### [SOURCE MATERIAL]
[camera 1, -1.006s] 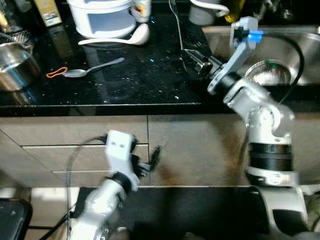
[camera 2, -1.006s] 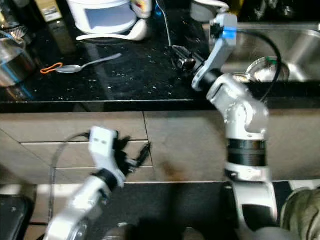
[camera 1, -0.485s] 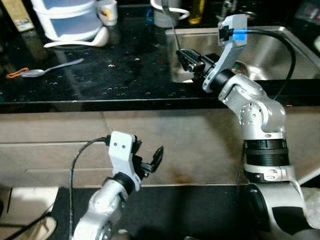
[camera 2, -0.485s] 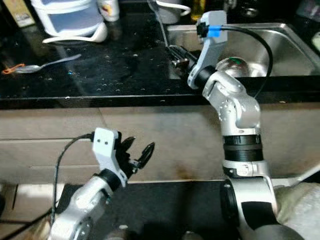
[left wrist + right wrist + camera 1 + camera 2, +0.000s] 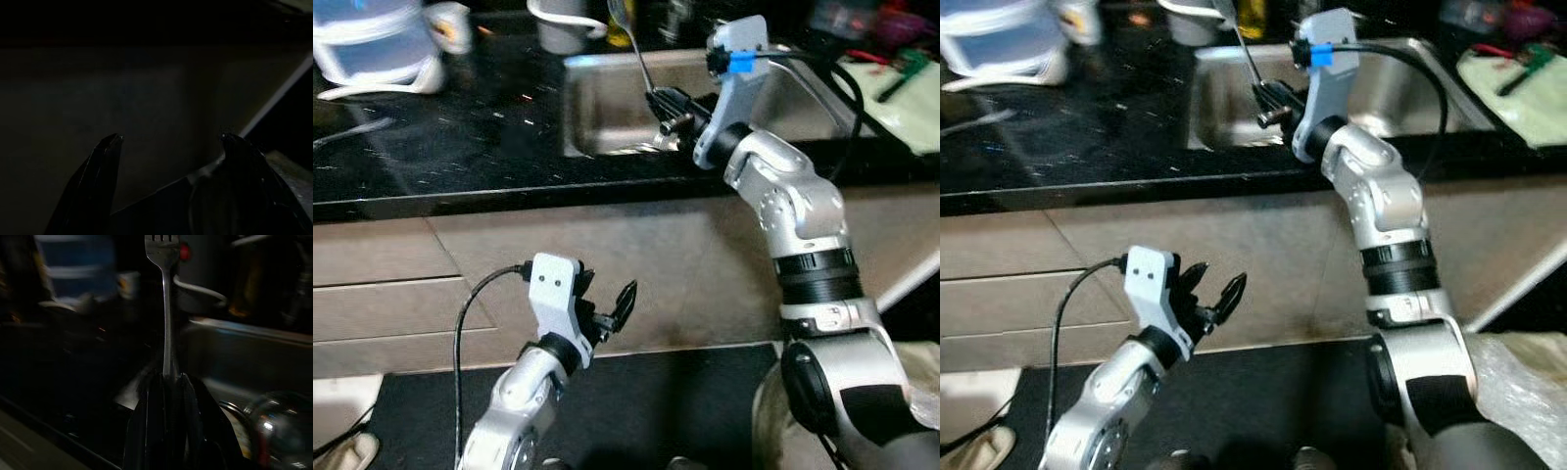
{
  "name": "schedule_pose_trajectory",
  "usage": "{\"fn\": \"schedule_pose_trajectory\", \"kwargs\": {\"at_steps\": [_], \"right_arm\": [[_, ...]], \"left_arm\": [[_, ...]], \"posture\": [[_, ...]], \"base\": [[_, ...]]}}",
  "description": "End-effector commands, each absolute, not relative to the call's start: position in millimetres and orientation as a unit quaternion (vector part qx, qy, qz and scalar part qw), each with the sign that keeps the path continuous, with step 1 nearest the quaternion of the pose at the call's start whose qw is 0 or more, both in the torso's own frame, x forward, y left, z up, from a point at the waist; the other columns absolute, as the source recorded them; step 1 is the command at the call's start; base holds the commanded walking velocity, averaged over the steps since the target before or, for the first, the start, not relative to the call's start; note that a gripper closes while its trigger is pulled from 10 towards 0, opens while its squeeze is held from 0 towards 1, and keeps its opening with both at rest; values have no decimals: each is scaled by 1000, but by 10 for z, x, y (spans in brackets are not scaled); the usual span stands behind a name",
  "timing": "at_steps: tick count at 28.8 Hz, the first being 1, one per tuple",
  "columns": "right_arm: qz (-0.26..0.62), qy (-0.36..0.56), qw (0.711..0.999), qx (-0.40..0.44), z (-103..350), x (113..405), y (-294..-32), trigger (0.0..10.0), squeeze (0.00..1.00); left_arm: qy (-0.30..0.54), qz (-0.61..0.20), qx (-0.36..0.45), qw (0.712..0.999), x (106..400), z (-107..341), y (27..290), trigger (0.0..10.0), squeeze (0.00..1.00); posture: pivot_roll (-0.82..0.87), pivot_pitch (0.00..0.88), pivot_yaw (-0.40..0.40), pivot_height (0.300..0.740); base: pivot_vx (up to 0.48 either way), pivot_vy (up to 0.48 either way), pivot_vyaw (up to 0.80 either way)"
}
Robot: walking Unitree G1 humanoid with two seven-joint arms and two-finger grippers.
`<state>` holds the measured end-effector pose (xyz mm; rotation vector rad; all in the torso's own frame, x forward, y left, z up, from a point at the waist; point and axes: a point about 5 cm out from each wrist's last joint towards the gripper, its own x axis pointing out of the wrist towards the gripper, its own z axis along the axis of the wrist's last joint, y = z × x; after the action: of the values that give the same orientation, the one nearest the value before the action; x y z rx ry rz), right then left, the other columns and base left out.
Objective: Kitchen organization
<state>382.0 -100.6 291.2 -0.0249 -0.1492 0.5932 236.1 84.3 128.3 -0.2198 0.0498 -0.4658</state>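
My right gripper [image 5: 668, 104] is shut on the lower end of a steel fork [image 5: 634, 51], which stands nearly upright with its tines up. In the right wrist view the fork [image 5: 165, 308] rises straight out of the closed fingers [image 5: 151, 431]. The gripper hangs over the left part of the steel sink [image 5: 597, 93], just above the counter's front edge. My left gripper [image 5: 605, 305] hangs low in front of the cabinet fronts, open and holding nothing; its fingers [image 5: 105, 166] are spread wide.
A black counter [image 5: 460, 137] runs left of the sink, with a white container [image 5: 362, 39], a white ladle [image 5: 372, 86] and a mug [image 5: 455, 24] at its back. A steel bowl [image 5: 279, 426] lies in the sink. A green cloth [image 5: 901, 93] lies at the right. Drawers [image 5: 382, 294] sit below.
The view has swung to the right, so the sink now sits in the middle. The right gripper with the fork has gone from over the counter to over the sink. The left gripper stays low.
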Motion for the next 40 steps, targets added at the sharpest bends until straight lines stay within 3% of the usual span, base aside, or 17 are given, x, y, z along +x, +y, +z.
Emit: {"fn": "schedule_pose_trajectory", "kwargs": {"at_steps": [1,10,29,34,40], "right_arm": [[303,-82,949,-29,2958,3835,-864,10000,0],[290,-76,953,-47,3009,3947,-699,10000,0],[249,-50,967,-20,2763,3997,-883,10000,0],[245,-54,968,-17,2775,4000,-898,10000,0],[242,-60,968,-16,2794,3999,-919,10000,0]], "left_arm": [[33,-224,-101,969,2361,1228,867,10000,0],[37,-220,-108,969,2370,1188,847,10000,0],[32,-232,-97,967,2380,1183,836,10000,0],[34,-253,-88,963,2365,1178,797,10000,0],[32,-340,-99,935,2261,1207,656,10000,0]], "posture": [[24,71,-60,740],[37,70,-75,740],[33,66,-58,740],[35,63,-57,740],[32,55,-54,740]], "base": [[0,0,0],[0,0,0],[283,0,0],[365,0,0],[358,0,0]]}}
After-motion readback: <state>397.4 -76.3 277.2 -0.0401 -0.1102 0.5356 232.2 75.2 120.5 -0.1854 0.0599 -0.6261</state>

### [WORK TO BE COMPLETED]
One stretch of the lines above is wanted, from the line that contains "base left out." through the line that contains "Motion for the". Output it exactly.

### [WRITTEN ANSWER]
`<state>` holds the measured end-effector pose (xyz mm; rotation vector rad; all in the torso's own frame, x forward, y left, z up, from a point at the waist; point and axes: a point about 5 cm out from each wrist's last joint towards the gripper, its own x axis pointing out of the wrist towards the gripper, its own z axis along the axis of the wrist's last joint, y = z × x; after the action: of the values that give the same orientation, the one nearest the value before the action; x y z rx ry rz), right then left, the other columns and base left out.
Objective: Kitchen organization
<state>382.0 -100.6 291.2 -0.0249 -0.1492 0.5932 236.1 84.3 128.3 -0.2198 0.0498 -0.4658</state>
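My right gripper [image 5: 668, 104] is shut on the lower end of a steel fork [image 5: 634, 51], which stands nearly upright with its tines up. In the right wrist view the fork [image 5: 165, 308] rises straight out of the closed fingers [image 5: 151, 431]. The gripper hangs over the left part of the steel sink [image 5: 597, 93], just above the counter's front edge. My left gripper [image 5: 605, 305] hangs low in front of the cabinet fronts, open and holding nothing; its fingers [image 5: 105, 166] are spread wide.
A black counter [image 5: 460, 137] runs left of the sink, with a white container [image 5: 362, 39], a white ladle [image 5: 372, 86] and a mug [image 5: 455, 24] at its back. A steel bowl [image 5: 279, 426] lies in the sink. A green cloth [image 5: 901, 93] lies at the right. Drawers [image 5: 382, 294] sit below.
The view has swung to the right, so the sink now sits in the middle. The right gripper with the fork has gone from over the counter to over the sink. The left gripper stays low.
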Motion for the next 40 steps, targets added at the sharpest bends until straight lines stay within 3% of the usual span, base aside, or 17 are given, x, y, z along +x, +y, +z.

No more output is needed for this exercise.